__Required action__
Could you copy every line of the data that contains the word "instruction"?

* * *

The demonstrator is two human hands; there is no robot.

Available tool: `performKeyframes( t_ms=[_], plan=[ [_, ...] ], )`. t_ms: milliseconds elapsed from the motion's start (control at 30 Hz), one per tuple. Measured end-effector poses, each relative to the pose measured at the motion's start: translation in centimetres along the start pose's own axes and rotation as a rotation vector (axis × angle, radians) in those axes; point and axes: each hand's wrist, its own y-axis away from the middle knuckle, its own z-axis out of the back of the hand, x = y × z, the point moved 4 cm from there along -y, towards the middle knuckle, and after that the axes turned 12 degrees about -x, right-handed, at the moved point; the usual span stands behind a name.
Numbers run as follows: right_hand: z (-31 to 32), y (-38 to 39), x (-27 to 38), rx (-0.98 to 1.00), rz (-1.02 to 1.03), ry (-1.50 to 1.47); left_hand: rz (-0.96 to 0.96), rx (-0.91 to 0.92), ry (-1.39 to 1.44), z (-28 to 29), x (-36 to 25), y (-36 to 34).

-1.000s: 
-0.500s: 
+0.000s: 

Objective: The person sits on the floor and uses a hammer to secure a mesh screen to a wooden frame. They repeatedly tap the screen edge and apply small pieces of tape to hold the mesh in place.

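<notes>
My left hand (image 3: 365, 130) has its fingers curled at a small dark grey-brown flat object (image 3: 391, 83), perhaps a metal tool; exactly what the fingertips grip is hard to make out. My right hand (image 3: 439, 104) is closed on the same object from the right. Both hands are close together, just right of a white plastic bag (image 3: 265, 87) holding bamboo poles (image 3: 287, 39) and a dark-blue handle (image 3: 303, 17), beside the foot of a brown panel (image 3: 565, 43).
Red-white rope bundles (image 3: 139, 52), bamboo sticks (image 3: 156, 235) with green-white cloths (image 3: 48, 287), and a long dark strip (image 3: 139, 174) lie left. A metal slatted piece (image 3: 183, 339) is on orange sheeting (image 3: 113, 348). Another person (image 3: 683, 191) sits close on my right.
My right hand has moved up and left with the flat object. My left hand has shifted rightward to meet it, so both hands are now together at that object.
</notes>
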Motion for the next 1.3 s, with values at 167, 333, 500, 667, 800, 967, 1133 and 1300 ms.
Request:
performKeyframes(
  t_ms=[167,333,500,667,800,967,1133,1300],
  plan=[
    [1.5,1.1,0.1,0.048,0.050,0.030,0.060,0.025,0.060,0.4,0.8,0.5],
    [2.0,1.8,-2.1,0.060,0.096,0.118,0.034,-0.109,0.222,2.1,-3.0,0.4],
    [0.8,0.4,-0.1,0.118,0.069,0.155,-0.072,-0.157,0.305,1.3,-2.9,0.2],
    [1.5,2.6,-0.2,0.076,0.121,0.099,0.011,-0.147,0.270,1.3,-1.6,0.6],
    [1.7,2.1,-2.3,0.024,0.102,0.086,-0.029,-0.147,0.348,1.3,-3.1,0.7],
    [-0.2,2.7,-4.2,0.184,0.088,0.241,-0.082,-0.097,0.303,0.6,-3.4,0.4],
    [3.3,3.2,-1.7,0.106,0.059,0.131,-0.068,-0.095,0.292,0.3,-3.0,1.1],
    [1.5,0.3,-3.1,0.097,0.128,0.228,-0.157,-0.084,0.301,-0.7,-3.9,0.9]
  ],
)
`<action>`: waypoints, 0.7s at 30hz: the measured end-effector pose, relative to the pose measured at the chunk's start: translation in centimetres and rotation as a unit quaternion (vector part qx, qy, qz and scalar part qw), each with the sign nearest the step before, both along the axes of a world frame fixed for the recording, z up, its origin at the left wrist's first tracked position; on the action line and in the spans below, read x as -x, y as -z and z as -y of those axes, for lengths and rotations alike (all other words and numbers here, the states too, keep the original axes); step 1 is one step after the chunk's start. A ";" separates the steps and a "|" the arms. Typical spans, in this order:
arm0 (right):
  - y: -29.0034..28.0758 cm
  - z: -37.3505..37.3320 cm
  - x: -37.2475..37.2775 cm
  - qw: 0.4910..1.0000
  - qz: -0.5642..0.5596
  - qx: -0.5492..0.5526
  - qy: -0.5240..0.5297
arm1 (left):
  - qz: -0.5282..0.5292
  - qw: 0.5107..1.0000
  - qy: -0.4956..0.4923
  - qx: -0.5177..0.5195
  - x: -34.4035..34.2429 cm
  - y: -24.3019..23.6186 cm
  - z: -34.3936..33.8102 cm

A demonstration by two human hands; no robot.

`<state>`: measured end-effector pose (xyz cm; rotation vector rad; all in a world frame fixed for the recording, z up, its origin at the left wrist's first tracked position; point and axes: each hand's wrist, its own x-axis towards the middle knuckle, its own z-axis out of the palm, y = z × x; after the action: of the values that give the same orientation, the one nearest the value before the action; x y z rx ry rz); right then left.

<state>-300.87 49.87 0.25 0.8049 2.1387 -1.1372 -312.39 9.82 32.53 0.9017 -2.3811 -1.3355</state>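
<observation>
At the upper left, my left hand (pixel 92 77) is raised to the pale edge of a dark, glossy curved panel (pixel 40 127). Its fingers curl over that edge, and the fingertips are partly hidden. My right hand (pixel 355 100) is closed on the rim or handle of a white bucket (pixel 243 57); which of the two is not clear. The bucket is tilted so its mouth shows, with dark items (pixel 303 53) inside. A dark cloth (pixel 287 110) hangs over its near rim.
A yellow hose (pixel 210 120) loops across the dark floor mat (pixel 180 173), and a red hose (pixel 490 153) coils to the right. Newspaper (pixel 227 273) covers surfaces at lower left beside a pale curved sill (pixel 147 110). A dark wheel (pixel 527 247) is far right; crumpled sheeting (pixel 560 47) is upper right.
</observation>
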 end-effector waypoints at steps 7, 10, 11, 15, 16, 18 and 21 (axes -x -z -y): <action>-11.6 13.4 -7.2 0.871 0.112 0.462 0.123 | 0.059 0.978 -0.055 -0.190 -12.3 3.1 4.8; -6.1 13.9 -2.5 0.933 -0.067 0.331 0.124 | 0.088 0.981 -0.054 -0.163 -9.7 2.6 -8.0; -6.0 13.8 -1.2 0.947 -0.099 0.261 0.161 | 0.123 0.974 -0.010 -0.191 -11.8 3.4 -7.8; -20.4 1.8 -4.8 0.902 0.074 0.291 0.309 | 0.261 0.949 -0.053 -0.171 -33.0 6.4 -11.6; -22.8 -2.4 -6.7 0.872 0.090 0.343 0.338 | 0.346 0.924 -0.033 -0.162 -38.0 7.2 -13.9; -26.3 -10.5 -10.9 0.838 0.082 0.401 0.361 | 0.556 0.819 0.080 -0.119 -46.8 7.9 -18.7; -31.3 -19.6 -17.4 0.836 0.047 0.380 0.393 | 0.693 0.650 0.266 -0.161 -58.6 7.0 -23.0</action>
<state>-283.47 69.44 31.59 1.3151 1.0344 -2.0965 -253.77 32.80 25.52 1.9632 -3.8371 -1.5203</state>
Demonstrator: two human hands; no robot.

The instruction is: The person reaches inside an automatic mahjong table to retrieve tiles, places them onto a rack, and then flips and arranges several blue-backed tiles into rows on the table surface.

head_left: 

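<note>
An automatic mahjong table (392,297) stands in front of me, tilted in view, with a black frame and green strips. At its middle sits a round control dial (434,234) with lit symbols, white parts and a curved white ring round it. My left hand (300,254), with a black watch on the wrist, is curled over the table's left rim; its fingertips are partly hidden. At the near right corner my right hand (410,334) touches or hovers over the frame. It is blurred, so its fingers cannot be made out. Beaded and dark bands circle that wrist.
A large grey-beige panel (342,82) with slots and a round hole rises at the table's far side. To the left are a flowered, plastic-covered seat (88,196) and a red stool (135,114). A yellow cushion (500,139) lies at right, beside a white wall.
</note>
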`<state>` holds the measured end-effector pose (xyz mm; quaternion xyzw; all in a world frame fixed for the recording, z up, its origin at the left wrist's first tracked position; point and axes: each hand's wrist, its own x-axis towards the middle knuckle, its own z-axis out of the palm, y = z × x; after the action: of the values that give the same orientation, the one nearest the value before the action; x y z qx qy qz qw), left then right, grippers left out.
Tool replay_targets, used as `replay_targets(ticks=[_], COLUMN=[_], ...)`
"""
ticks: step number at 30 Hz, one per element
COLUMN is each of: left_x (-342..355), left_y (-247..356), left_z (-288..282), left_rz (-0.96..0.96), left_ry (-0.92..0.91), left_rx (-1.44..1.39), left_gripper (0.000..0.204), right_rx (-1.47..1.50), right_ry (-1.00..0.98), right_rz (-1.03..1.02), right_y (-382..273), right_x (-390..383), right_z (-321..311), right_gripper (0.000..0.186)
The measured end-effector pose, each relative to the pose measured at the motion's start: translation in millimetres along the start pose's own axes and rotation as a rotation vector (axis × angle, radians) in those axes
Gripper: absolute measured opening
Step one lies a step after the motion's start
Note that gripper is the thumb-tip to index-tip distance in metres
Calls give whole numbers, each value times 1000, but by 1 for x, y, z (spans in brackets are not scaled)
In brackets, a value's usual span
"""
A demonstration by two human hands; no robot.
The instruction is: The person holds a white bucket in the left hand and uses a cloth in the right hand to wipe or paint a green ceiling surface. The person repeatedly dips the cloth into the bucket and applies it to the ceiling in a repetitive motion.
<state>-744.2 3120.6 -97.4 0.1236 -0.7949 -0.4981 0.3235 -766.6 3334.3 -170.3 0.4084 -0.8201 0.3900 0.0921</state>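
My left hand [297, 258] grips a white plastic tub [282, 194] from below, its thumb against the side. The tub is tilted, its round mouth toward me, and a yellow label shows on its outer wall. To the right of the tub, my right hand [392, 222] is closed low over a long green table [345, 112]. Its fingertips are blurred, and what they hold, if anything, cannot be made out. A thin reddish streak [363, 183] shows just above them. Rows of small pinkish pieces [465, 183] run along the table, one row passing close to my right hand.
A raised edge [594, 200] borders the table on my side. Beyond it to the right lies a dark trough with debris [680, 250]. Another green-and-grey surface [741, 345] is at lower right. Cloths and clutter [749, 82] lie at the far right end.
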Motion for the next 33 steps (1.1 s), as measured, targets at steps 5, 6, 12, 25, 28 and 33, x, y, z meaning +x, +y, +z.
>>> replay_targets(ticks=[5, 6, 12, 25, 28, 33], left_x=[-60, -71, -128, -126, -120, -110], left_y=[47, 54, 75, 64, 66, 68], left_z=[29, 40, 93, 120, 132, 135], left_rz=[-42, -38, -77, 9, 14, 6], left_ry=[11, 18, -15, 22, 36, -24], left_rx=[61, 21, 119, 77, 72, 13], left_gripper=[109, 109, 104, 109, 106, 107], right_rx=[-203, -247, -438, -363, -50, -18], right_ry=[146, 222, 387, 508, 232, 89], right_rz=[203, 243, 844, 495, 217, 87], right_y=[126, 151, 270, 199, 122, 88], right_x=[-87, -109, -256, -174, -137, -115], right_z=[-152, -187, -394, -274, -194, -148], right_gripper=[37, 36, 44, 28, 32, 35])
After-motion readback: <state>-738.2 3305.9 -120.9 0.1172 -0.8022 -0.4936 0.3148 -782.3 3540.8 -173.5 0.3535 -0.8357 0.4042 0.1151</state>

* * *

__Solution for this exercise__
The instruction is: The person reaches inside an automatic mahjong table to retrieve tiles, places them onto a rack, and then flips and arranges several blue-backed tiles into rows on the table surface.
The instruction is: The person holds a white bucket in the left hand and uses a cloth in the right hand to wipe or paint a green ceiling surface. The person repeatedly dips the cloth into the bucket and applies it to the ceiling in a repetitive motion.

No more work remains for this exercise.